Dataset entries
:::::
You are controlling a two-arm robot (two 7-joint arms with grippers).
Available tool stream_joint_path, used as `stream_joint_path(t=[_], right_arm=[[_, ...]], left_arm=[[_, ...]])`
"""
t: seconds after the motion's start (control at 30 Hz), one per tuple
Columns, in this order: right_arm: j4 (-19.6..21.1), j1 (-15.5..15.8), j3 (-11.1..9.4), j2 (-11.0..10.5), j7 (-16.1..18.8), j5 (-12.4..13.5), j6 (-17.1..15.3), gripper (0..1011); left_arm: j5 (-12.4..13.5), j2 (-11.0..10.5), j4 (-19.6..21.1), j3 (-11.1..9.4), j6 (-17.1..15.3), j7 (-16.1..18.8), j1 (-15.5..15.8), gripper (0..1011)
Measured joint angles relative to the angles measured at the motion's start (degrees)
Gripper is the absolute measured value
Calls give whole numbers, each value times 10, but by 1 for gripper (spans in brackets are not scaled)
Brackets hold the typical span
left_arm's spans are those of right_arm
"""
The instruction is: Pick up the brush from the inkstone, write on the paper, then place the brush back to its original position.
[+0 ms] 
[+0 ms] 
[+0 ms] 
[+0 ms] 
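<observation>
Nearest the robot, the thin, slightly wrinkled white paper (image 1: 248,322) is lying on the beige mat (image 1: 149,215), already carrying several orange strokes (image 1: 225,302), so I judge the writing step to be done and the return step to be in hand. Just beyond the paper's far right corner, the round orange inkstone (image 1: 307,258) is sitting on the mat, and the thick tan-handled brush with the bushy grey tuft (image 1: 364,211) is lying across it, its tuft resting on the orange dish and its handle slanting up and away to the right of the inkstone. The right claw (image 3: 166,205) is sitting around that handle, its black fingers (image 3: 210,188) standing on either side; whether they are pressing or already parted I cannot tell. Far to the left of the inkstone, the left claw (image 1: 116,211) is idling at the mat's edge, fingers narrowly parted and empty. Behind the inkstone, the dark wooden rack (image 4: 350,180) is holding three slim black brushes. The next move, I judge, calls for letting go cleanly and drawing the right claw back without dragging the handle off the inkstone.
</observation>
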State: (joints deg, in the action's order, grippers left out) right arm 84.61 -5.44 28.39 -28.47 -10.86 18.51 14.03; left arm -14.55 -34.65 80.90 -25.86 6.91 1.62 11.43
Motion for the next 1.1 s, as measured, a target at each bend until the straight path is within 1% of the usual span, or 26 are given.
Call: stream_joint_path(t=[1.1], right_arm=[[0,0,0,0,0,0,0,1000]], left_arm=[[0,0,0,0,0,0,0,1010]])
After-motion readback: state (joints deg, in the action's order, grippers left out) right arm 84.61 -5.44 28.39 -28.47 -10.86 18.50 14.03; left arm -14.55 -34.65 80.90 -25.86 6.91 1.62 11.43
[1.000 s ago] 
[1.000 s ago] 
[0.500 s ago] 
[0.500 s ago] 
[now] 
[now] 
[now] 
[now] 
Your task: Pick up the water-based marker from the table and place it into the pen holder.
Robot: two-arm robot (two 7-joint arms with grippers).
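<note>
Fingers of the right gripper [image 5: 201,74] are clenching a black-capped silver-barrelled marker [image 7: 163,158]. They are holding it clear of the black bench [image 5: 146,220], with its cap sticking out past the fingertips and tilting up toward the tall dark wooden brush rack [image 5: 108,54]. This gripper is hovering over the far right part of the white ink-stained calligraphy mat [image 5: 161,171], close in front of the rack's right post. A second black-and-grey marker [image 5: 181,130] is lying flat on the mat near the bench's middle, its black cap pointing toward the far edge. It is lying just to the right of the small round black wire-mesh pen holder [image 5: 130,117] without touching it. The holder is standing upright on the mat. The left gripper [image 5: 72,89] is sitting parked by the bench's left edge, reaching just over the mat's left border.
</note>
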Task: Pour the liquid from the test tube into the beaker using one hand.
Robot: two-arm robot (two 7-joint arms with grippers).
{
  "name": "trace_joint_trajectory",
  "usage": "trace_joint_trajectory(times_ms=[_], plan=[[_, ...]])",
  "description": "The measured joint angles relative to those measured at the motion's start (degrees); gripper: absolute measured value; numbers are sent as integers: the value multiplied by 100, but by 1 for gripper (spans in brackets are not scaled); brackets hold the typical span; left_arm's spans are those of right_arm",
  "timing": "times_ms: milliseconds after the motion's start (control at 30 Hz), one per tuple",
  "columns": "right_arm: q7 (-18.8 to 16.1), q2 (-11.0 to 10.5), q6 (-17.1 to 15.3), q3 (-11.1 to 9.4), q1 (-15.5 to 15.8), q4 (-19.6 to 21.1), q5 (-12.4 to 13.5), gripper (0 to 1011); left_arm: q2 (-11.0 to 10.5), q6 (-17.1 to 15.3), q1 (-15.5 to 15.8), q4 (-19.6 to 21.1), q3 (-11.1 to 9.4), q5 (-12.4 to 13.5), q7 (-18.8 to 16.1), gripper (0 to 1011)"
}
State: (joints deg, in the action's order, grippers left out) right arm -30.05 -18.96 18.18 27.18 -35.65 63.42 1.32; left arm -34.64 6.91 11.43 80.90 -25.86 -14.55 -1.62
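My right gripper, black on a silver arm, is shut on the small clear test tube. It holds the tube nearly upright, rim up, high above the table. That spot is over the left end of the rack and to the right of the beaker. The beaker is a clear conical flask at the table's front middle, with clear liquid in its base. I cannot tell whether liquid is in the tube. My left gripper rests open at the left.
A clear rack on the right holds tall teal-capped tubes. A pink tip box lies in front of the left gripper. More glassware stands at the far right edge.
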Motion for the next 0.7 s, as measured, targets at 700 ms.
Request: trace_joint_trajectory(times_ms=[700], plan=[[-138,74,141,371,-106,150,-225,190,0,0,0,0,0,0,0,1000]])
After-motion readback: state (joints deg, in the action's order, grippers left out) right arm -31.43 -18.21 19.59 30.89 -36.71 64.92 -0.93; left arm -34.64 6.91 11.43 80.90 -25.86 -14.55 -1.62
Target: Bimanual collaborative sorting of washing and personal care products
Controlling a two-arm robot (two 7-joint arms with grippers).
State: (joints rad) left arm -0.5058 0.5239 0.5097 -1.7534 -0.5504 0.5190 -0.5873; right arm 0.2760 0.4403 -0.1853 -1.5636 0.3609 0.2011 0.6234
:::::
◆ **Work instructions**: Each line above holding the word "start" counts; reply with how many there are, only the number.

◆ **Solved problem**: 4